Time-Slicing GPUs in Kubernetes
Introduction
The latest generations of NVIDIA GPUs provide an operation mode called Multi-Instance GPU, or MIG. MIG allows you to partition a GPU into several smaller, predefined instances, each of which looks like a mini-GPU that provides memory and fault isolation at the hardware layer. You can share access to a GPU by running workloads on one of these predefined instances instead of the full native GPU.
MIG support was added to Kubernetes in 2020. Refer to Supporting MIG in Kubernetes for details on how this works.
What if you don’t need the memory and fault-isolation provided by MIG? What if you’re willing to trade the isolation provided by MIG for the ability to share a GPU by a larger number of users. Or what if you don’t have access to a GPU that supports MIG? Should they not be able to provide shared access to their GPUs so long as memory and fault-isolation are not a concern?

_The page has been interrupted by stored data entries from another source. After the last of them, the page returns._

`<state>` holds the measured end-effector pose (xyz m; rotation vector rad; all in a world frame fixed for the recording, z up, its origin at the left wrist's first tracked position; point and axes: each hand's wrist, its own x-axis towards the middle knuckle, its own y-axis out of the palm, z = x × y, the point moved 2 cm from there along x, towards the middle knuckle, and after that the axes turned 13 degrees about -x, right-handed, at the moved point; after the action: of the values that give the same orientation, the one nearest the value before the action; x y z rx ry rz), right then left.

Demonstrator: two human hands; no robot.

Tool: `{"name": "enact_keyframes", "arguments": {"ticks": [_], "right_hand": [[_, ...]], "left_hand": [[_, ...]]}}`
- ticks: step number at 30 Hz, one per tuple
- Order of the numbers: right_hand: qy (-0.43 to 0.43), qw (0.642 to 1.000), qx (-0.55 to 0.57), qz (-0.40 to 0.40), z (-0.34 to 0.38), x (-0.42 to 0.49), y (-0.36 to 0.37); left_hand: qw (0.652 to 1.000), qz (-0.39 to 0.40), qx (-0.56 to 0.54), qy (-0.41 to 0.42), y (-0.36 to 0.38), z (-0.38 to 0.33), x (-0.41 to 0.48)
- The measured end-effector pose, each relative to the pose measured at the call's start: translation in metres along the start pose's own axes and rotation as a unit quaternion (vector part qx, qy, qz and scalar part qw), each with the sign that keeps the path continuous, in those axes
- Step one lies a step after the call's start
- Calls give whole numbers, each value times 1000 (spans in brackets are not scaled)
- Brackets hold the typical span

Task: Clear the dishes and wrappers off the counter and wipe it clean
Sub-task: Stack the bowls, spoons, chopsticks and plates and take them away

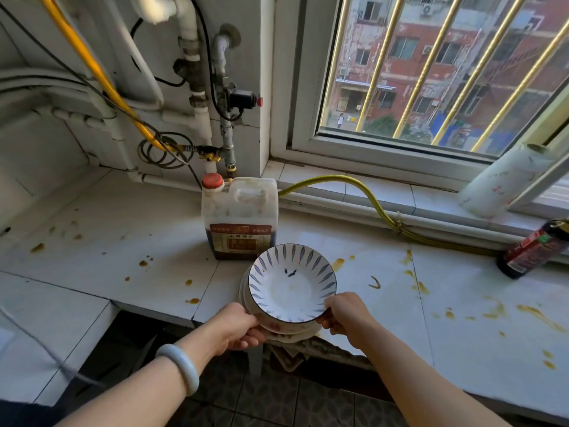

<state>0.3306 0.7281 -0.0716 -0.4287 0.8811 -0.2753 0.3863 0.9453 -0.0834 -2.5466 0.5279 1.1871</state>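
A stack of dishes (292, 285), topped by a white plate with blue leaf marks round its rim, is held just above the front edge of the white tiled counter (129, 229). My left hand (238, 328) grips the stack's left underside. My right hand (345, 312) grips its right rim. Brown sauce stains (535, 314) are spattered over the counter, most thickly on the right.
A plastic jug of dark liquid with a red cap (240, 217) stands just behind the dishes. A dark bottle (534, 249) lies at the right by the sill. A white roll (505, 183) leans on the window sill. A yellow hose (369, 198) runs along the wall.
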Motion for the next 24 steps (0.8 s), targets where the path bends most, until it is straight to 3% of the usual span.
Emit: {"name": "enact_keyframes", "arguments": {"ticks": [5,10,11,13,16,19,24], "right_hand": [[-12,1000,-17,21,0,0,-1],[-19,997,-66,43,-1,-1,-4],[-17,995,-86,42,-1,0,-6],[-13,994,-108,26,-2,4,-10],[8,998,-53,42,1,9,-8],[19,995,29,93,4,11,3],[15,996,42,81,3,18,17]], "left_hand": [[997,35,60,-34,-25,-14,3],[986,-149,-40,61,-44,-40,21],[983,-150,-63,82,-42,-44,23],[986,-86,-102,98,-32,-54,19],[996,-12,-56,75,-22,-59,26],[999,-4,-31,32,-24,-54,38],[999,-15,41,13,-15,-52,41]]}}
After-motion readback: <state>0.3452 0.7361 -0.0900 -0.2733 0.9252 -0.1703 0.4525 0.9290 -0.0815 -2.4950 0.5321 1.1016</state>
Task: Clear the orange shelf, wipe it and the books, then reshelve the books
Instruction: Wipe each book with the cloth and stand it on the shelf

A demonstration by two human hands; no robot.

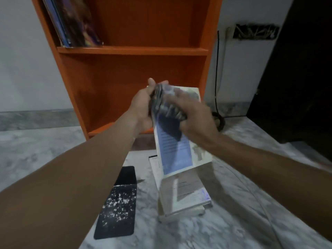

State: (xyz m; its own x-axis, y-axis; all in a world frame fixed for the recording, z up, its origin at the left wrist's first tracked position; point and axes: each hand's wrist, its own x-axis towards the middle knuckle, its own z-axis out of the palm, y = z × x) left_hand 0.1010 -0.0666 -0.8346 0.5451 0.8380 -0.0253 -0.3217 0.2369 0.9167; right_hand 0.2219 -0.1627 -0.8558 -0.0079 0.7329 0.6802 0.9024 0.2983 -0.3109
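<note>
Thin blue-and-white paperback book point(177, 155) wiped at mid-frame.
Likely light and bendy; left hand point(142, 108) grips its top, blurred right hand point(195, 119) holds crumpled dark cloth point(164, 105).

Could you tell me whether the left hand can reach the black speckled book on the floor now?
Probably not yet: the left hand grips the pale book that the right hand rubs with a cloth. The black speckled book lies uncovered beneath the left forearm, so nothing else blocks it.
</note>
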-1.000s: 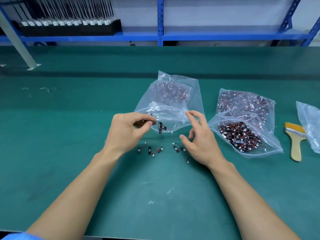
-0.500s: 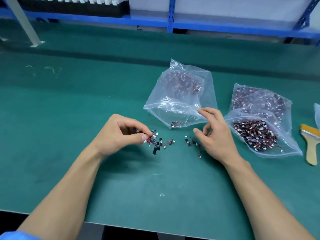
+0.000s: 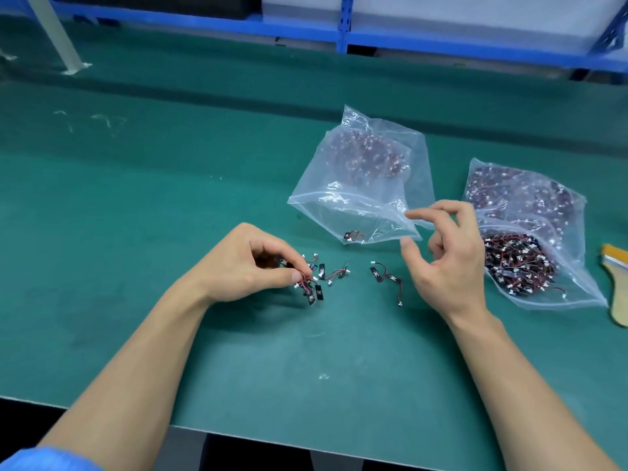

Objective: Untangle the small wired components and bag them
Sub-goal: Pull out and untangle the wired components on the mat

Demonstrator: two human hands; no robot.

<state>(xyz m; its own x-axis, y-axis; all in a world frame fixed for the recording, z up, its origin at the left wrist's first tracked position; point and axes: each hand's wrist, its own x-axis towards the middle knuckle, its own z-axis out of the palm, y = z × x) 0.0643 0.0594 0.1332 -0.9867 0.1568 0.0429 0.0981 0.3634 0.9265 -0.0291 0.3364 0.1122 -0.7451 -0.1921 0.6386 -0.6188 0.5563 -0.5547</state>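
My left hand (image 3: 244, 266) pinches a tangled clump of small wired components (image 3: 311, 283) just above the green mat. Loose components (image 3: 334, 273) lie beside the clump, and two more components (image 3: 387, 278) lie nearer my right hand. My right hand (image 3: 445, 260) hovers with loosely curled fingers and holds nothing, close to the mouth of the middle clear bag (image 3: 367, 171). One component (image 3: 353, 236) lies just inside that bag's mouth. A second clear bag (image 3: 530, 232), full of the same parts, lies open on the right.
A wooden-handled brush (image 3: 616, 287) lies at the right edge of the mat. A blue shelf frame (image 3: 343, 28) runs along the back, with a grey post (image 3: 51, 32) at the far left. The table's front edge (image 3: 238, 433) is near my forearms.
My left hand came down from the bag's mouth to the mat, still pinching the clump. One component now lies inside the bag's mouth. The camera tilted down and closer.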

The NVIDIA GPU Operator allows oversubscription of GPUs through a set of extended options for the NVIDIA Kubernetes Device Plugin. Internally, GPU time-slicing is used to allow workloads that land on oversubscribed GPUs to interleave with one another. This page covers ways to enable this in Kubernetes using the GPU Operator.
This mechanism for enabling “time-sharing” of GPUs in Kubernetes allows a system administrator to define a set of “replicas” for a GPU, each of which can be handed out independently to a pod to run workloads on. Unlike MIG, there is no memory or fault-isolation between replicas, but for some workloads this is better than not being able to share at all. Internally, GPU time-slicing is used to multiplex workloads from replicas of the same underlying GPU.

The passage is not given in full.